Но другим мастерам и хозяевам воздуха, приохоченным к даровой власти, пришлось много хуже. Лейтенант Эрвин Грубер (двадцать восемь зарубок на киле!) решил позабавиться с троицей "Яков". Все пошло, как всегда: наши парни кричали: "Хорридо!", "Затравим!", наслаждаясь собачьими вальсами краснозвездного трио, заставляя индейцев вертеться юлой, как дрессированных медведей на арене; поражаясь тупому упрямству, с которым иваны разворачиваются в лобовые атаки, и не сразу заметив, что сами секут пустоту, что хотя бы реакция этих русских мгновенна. А вожак этой тройки, 17-й номер, заложил неожиданный правый боевой разворот, оказавшись – о, Гюнтер! как же так, почему?! – не вполне обезьяной, и пошел потерявшему чувство пространства арийцу в лобовое стекло, в сей же миг заслонив своим коком и блеском винта белый свет. Все, что Эрвин мог сделать, – рефлекторно рвануть свою "Желтую-два" в высоту. Очаровательная мимикрия под привычное самопожертвенное бешенство, от которого нашему брату так легко увернуться. И бедный Грубер оказался загнанным в наделы недочеловеков. Кто же знал, что, едва пропустив под собою его "мессершмитт", русский вздернет машину на дыбы, как обваренный? Угадает с делением шкалы, этажом, на котором он должен опрокинуться на спину.

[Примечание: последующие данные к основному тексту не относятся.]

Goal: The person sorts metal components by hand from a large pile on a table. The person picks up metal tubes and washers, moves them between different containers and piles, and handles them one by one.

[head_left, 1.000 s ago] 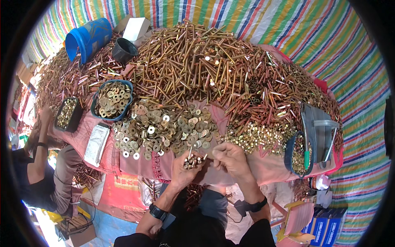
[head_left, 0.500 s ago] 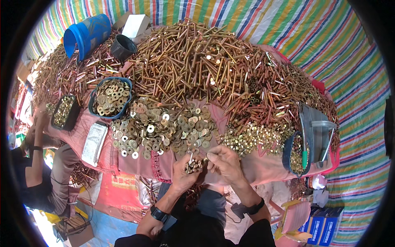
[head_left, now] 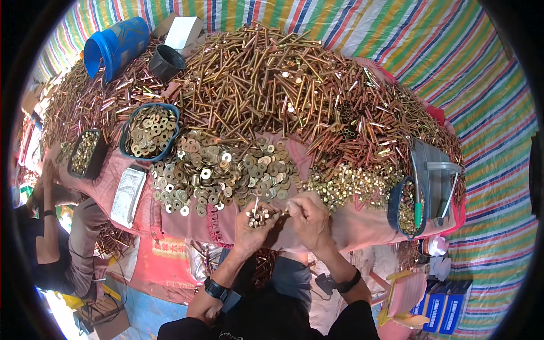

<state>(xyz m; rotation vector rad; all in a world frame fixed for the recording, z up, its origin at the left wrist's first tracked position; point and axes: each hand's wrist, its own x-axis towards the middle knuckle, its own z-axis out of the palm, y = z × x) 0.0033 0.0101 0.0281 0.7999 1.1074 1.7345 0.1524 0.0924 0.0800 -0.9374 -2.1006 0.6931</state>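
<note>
My left hand [head_left: 245, 237] is closed around a bundle of bolts [head_left: 262, 218], whose brassy ends point upward; one thin pale shank sticks up above the others. Close beside it on the right, my right hand [head_left: 313, 222] has its fingers curled in, thumb against the forefinger. What is between those fingertips is hidden. Both hands are at the near edge of a pink cloth-covered work surface [head_left: 354, 226]. Just beyond them lie a spread of flat washers [head_left: 224, 173] and, to the right, a heap of small brassy nuts [head_left: 354, 187].
Behind is a large heap of long bolts and sleeves [head_left: 243, 85]. A blue-rimmed basin [head_left: 123, 136] holds washers; a dark tray [head_left: 97, 161] and a blue tub [head_left: 392, 212] hold nuts. A blue bucket [head_left: 122, 48] lies tipped. At left, another person's arm [head_left: 50, 226] reaches in.
My right hand has turned, its fingers curling in more beside the bundle. The bolts in my left hand have tipped so their ends show more upward. The view has shifted slightly.
</note>
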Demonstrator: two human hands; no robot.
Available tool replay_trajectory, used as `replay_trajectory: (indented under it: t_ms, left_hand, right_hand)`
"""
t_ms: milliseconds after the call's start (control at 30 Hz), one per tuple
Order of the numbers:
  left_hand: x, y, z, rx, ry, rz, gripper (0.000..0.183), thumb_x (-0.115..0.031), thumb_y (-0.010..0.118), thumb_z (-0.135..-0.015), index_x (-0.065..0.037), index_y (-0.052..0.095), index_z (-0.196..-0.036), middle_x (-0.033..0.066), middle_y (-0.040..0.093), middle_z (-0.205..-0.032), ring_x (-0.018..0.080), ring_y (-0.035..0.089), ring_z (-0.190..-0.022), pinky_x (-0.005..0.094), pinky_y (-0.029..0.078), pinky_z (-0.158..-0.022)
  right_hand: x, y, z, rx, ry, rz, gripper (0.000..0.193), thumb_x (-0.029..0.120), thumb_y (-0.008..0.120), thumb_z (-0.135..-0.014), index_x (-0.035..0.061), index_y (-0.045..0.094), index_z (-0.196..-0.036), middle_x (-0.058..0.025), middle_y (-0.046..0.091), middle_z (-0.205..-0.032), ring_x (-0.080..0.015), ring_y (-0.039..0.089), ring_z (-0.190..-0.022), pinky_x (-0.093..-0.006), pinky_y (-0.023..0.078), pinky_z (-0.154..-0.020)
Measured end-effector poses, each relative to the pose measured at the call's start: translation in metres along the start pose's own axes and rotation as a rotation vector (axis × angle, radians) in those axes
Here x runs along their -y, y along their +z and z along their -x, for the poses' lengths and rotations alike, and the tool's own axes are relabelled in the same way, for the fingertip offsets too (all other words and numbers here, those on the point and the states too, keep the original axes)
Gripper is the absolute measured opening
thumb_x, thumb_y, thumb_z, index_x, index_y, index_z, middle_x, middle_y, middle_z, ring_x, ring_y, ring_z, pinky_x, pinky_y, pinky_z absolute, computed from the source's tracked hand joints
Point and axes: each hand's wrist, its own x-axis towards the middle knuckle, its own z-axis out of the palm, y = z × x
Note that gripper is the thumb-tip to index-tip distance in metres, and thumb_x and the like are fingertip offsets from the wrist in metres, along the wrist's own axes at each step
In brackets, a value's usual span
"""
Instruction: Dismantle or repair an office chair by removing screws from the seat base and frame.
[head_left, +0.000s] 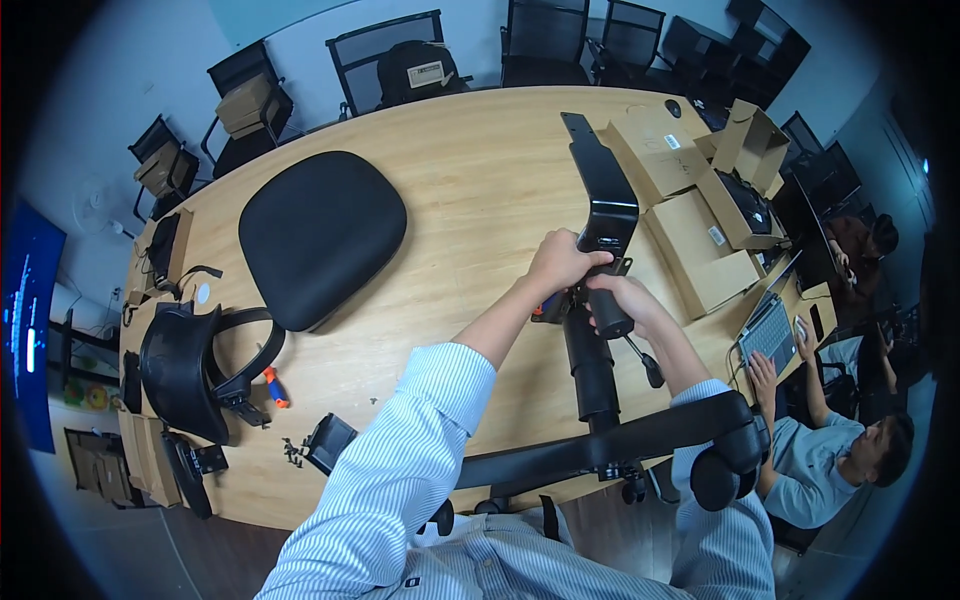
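A black office chair tilt mechanism sits at the top of a black gas lift column (588,365), which rises from a wheeled chair base (530,457) close to my body. A bent black metal bracket (608,195) extends from the mechanism toward the far side. My left hand (563,262) is closed round the mechanism at the bracket's near end, thumb on top. My right hand (628,298) grips the mechanism beside a thick black cylindrical knob (611,318). A thin lever with a black paddle end (651,370) sticks out below the right hand. Both palms hide part of the joint.
On the wooden table (470,190) lie a black seat cushion (322,235), a black backrest piece (183,370), an orange-blue screwdriver (276,388) and several screws (293,452). Cardboard boxes (700,250) stand to the right. Beyond them a person works at a laptop (768,335).
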Motion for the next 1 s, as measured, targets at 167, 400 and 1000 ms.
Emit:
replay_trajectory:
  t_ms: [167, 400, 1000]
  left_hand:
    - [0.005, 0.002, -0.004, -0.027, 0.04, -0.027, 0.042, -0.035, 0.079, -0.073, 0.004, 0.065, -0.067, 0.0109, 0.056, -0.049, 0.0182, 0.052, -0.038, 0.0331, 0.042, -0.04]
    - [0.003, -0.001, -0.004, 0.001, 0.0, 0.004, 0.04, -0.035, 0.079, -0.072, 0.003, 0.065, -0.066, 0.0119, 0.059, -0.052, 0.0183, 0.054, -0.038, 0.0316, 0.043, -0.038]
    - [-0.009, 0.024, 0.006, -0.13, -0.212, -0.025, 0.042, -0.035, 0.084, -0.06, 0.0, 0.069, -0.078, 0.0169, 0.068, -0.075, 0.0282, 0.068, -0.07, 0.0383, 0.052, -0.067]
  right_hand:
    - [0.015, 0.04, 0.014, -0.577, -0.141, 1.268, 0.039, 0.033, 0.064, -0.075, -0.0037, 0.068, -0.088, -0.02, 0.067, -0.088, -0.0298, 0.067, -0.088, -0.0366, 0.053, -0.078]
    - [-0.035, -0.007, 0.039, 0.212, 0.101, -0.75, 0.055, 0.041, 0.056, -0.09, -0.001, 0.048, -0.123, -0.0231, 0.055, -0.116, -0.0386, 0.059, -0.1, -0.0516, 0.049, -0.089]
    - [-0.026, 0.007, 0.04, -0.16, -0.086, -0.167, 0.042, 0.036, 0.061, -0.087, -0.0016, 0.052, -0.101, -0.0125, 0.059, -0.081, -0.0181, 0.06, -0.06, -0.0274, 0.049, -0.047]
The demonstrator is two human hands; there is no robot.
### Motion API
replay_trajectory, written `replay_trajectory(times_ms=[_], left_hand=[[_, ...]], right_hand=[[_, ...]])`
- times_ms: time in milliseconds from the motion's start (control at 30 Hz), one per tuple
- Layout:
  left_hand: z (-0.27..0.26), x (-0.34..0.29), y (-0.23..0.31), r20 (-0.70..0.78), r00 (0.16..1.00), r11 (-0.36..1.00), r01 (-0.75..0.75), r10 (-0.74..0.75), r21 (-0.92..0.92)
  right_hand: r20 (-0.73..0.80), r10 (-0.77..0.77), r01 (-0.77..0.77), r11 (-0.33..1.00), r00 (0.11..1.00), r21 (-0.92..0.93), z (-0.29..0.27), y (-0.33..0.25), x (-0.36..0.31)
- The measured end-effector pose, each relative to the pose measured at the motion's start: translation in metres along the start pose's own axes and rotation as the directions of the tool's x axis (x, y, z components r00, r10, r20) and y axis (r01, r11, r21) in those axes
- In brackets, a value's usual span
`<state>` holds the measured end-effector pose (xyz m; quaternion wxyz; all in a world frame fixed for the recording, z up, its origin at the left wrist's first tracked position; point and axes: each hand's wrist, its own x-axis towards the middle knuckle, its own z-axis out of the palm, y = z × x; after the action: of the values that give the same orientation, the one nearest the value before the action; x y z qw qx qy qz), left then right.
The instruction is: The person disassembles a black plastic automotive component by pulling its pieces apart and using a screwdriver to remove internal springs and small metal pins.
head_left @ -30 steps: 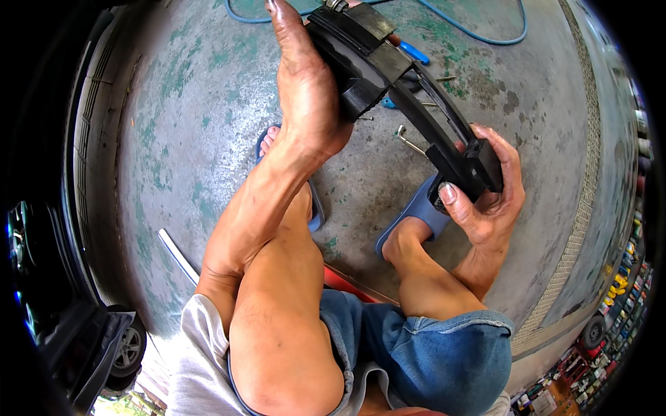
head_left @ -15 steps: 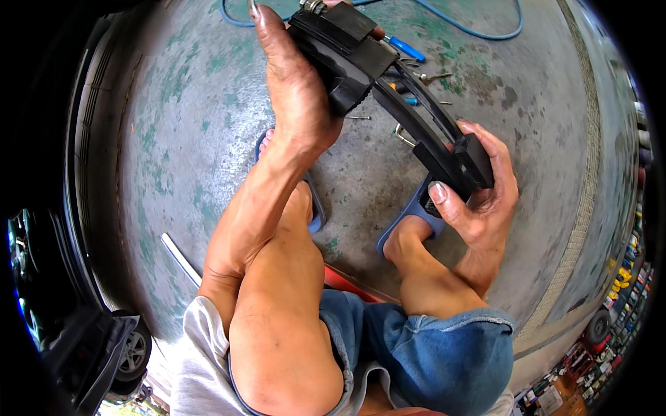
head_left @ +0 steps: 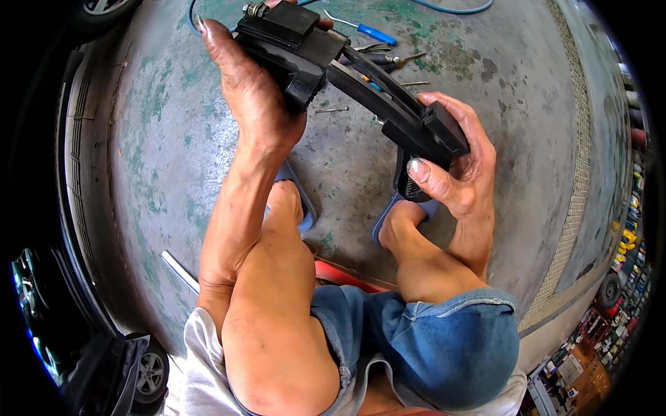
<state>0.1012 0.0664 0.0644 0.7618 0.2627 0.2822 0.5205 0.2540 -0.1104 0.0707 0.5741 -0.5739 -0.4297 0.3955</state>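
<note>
You hold a long black plastic car part (head_left: 368, 93), a curved bar with a boxy block at each end, lifted over the concrete floor (head_left: 173, 139) in front of your knees. Your left hand (head_left: 257, 104) is clamped round the far, larger block, which carries a metal nut or fitting on top. Your right hand (head_left: 461, 173) grips the nearer end block, thumb pressed on its face, fingers wrapped behind. The two hands sit well apart, one at each end of the part.

On the floor beyond the part lie a blue-handled screwdriver (head_left: 371, 31), pliers or similar tool (head_left: 392, 59), and a few loose screws (head_left: 331, 109); a blue hose (head_left: 451, 8) runs along the far edge. Your feet rest in blue sandals (head_left: 305, 208).

Judgement: the part is off its vehicle and in hand, fasteners seem already out; whether it is coming apart or going together cannot be told, and nothing is visibly separated yet
</note>
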Motion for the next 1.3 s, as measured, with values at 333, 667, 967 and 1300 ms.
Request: replay_trajectory(times_ms=[333,667,967,1300], left_hand=[[0.0,0.001,-0.004,-0.009,0.998,0.998,-0.055,0.055,-0.003],[-0.002,0.002,-0.001,0.007,1.0,1.0,0.001,-0.001,-0.008],[0.003,0.002,-0.003,-0.115,0.986,0.987,0.11,-0.123,-0.114],[-0.015,0.006,-0.006,0.061,0.991,0.991,0.119,-0.116,-0.053]], right_hand=[[0.086,0.088,-0.107,0.96,0.992,0.259,-0.004,0.016,0.008],[0.359,0.221,-0.42,0.553,0.907,0.72,-0.009,0.034,0.013],[0.518,0.199,-0.554,0.233,0.832,0.799,-0.007,0.047,0.013],[0.558,0.212,-0.591,0.155,0.802,0.791,-0.004,0.047,0.015]])
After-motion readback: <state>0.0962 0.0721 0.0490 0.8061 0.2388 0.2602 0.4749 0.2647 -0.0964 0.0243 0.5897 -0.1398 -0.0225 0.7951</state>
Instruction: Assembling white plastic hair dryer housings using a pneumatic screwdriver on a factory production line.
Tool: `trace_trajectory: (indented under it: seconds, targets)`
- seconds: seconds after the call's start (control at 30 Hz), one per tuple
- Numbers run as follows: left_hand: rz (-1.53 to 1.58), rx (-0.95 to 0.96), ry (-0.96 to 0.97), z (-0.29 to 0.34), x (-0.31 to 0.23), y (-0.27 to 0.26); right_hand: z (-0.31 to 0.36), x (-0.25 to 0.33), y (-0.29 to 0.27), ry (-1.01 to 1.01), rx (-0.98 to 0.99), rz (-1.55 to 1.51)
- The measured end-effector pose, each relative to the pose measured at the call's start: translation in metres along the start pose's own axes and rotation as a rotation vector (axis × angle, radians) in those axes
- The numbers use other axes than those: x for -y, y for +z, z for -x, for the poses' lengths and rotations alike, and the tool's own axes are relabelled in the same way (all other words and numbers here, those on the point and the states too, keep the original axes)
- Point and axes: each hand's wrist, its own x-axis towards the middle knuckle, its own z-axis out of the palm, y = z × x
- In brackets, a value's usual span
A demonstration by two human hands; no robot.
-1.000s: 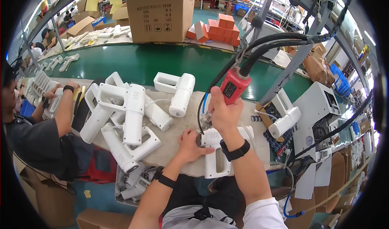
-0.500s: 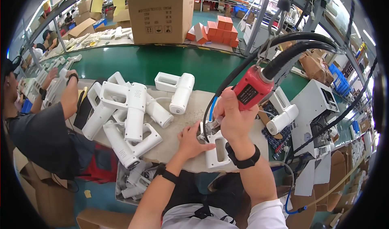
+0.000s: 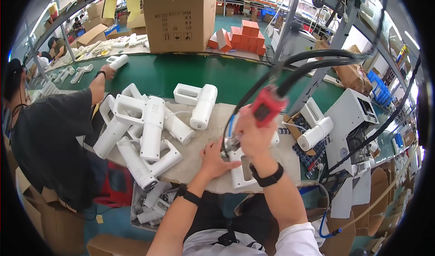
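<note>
The right hand has its grip closed around a red tool, blurred, right of the frame's centre; thick black hoses run from the tool toward the upper right. Below it, at lower centre, a white handled housing lies on the worktop, partly hidden by the hands and tool. The left hand is at its left side, thumb stretched toward the handle; whether that grip clasps the housing or only rests against it, I cannot tell.

Left of centre lies a pile of white housings, with a single housing near it, just above centre. A grey machine stands at right. In the upper left, a co-worker's hand holds another white housing over a green surface.
</note>
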Motion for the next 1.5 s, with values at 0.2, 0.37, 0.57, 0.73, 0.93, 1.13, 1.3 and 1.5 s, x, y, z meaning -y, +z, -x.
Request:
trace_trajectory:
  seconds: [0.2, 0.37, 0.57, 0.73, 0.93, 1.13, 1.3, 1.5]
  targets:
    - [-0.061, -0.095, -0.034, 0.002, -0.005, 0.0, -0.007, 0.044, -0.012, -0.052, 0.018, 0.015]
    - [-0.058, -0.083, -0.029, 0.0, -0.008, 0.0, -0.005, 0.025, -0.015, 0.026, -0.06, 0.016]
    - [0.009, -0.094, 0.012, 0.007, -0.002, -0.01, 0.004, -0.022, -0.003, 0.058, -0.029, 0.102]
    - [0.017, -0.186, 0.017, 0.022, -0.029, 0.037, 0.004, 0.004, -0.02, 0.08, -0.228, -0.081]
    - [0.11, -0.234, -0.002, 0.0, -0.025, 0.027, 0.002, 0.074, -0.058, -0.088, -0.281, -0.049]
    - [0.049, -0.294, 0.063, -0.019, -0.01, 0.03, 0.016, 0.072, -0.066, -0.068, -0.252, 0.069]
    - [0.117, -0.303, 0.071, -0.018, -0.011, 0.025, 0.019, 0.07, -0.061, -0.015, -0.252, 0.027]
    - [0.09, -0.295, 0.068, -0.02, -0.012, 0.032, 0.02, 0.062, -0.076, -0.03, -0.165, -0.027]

Новобранец Бургсмюллер, глядя завороженно на русское покушение на вертикаль, так и не уловил винтовой вспышки переворота в верхней точке дотянутой до половины петли. Развернувшийся в хвост ослепленному Эрвину, русский целую вечность лежал на воздушном потоке, дожидаясь, когда Грубер вынырнет у него перед носом.